“I’ll be honest and say that at first I was shocked and confused as to how you could post things that are supposedly just for you like things about anxiety and depression.”
That was among the contents of a message I received the day after my last breakdown. It was the first sentence, actually. I dialed in on that sentence for a while. I had to understand it. I had to digest it. Analyze it. The sentence that came after stated that the sender did realize how I could do such a thing, how I can be so open about my anxiety and depression to others.
I read the whole message and went back to that first sentence. I kept rereading it like it was a mathematical equation that I was trying to decipher.
“…supposedly just for you…”
I thought about those four words. Thought long and hard (after the coffee kicked in, anyway,) and reached a solution on why that line made me stop to give several minutes to it.
The conclusion? My anxiety and depression, it’s not just for me. It’s not just for myself because I’m not the only one that’s affected by my own anxiety and depression. Life would be perfect if that’s the case, if the only person affected is myself, if the only one I’m dragging down is myself, but no. Life’s not that easy, nor fair. It affects everyone around me. It affects my family. It affects my friends, whether online of outside of the internet. It affects the barista at my favorite coffee shop. It affects the driver of the car behind me when I’m on the road. It affects everyone I interact with on a daily basis.
I have tons of reasons why I speak openly about my anxiety and depression. One of them is that I am trying inform people that I’m not normal like them and don’t do “normal” things like them. That I don’t think like them, that I don’t handle everyday things as well as they do. I talk about my mental health issues to explain to them that I am broken and that I’m doing my damn best to fix what’s broken inside of me.

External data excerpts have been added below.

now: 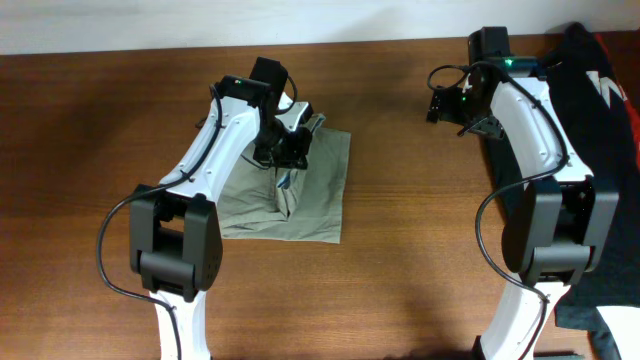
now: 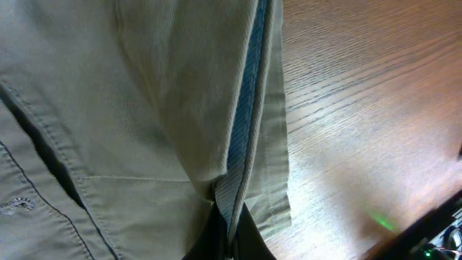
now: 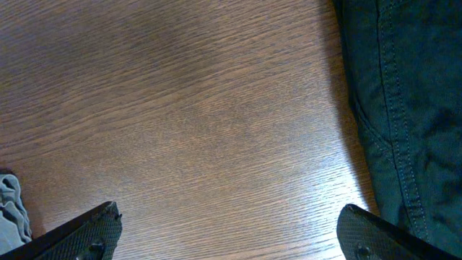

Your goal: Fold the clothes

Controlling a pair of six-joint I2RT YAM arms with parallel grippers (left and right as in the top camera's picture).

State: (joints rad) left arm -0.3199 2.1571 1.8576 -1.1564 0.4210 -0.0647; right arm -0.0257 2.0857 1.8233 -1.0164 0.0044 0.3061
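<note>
The khaki-beige shorts [image 1: 318, 190] lie partly folded on the wooden table, left of centre in the overhead view. My left gripper [image 1: 287, 150] is shut on a fold of the shorts near their upper edge and lifts it a little. In the left wrist view the pinched fold [image 2: 242, 144] runs up from the jaws [image 2: 229, 235], with stitched cloth spread to the left. My right gripper [image 1: 447, 103] is open and empty over bare table at the back right. Its two fingertips show at the bottom corners of the right wrist view [image 3: 229, 235].
A pile of dark clothing [image 1: 605, 130] lies along the table's right side, close to the right arm; its dark green denim shows in the right wrist view [image 3: 404, 108]. Bare wood lies between the shorts and the right arm.
</note>
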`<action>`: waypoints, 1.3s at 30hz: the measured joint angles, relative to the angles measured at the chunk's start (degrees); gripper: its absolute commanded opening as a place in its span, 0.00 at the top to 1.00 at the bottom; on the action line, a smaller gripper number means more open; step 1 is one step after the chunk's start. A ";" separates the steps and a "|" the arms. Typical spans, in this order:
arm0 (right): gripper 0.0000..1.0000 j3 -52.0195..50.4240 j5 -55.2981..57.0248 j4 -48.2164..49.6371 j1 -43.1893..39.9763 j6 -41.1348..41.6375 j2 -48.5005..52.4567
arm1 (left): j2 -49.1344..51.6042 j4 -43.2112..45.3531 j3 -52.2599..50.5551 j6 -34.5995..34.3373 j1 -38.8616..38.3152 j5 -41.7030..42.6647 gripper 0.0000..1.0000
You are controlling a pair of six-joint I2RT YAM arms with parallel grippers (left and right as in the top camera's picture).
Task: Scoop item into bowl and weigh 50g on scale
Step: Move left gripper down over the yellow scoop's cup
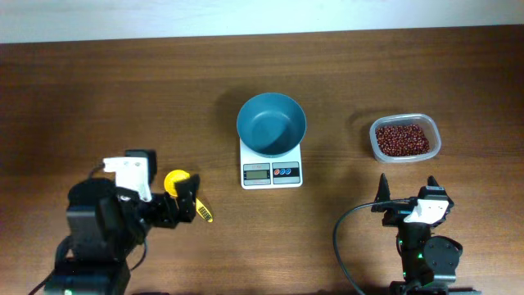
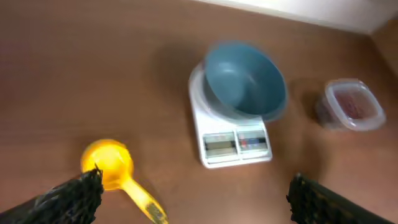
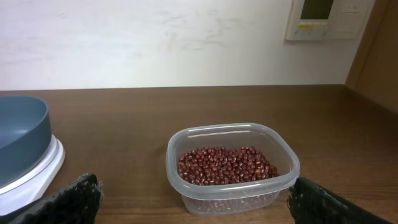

Maybe they’d understand me more. Maybe they won’t. Maybe they don’t believe in psychotherapy and think that having a mental illness is a sign of a weak mind. Maybe they think that I’m merely exaggerating my sadness, romanticizing it, and maybe they even think that I like to be this way. Maybe they think that it’s all in the mind, as opposed to it being all in the brain. Maybe they still believe the stigma attached to mental health issues. But I don’t care. I can’t entertain thoughts from others that will only hinder my recovery. I can’t afford to. It’s my life on the line.
I’m not saying that others should follow suit. I’m not asking anyone who suffers from various mental health issues to openly talk about their suffering. What I do is a choice that I made. Others don’t have to make the same choice. Even though we suffer from depression or anxiety disorders or other illnesses, we’re all different. We all live under different situations. What works for me might not work for others.
I’m open because I live in an environment where I can be free to speak about it. I’m lucky enough to have a family who’s now open to mental health. I’m lucky enough to have a set of friends who doesn’t think that I’m a weirdo or a freak because of my depression, and they accept me and support me in spite of it.
I’d understand if others can’t be as open as I am. Age and living with depression for 31 years have granted me a specific kind of observation in life, a certain viewpoint, which allows me to understand people and situations much more than I could had I been normal.
I’ve gotten messages saying that I’m brave for speaking out about my anxiety and depression. They say that I’m brave for saying what others can’t say. That I’ve given a voice to those who can’t speak about it.
I don’t know if that’s bravery, to be honest. I mean, just listen to the radio and hear the words of local independent bands and singer-songwriters and they’ve been saying all the things that I’ve been saying recently. But I digress.
What’s brave, in my book, is admitting to yourself that there’s something’s wrong with you. That you’re not normal. That you’re not okay. That life gets the best of you and you don’t know how to handle it. That you have a hard time getting out of bed even though you want to. That scarring yourself, whether it’s physical or metaphorical, isn’t the answer anymore. That you’re scared of going out of the house. That you can’t explain what you feel or why you feel it. That you keep pushing people away even though you need them. That you don’t want to keep thinking about ending your life anymore.
Admitting all that to yourself is the bravest thing that you can do. I believe that once you admit that you’re flawed, you’ll sort it out. You’ll be on the right track to becoming the best version of you.
We may be flawed. We may be broken. But there’s nothing wrong with that. There’s nothing wrong with you. We’re human. We’re not perfect. We’re not designed to be perfect. Even normal people have their own flaws in life. Our flaws are just more intense. More pronounced. That doesn’t mean we can’t be fixed, doesn’t mean we can’t get better. We can. We just gotta fight extra hard to survive. And surviving it isn’t as hard as it was before. That feeling that you’re alone? That feeling that no one understands you and what you’re going through? That’s not really true. There are a lot of us out there. There are a lot of us who knows what you’re going through. You’re not alone.
Find us. Seek us. We’re here to help.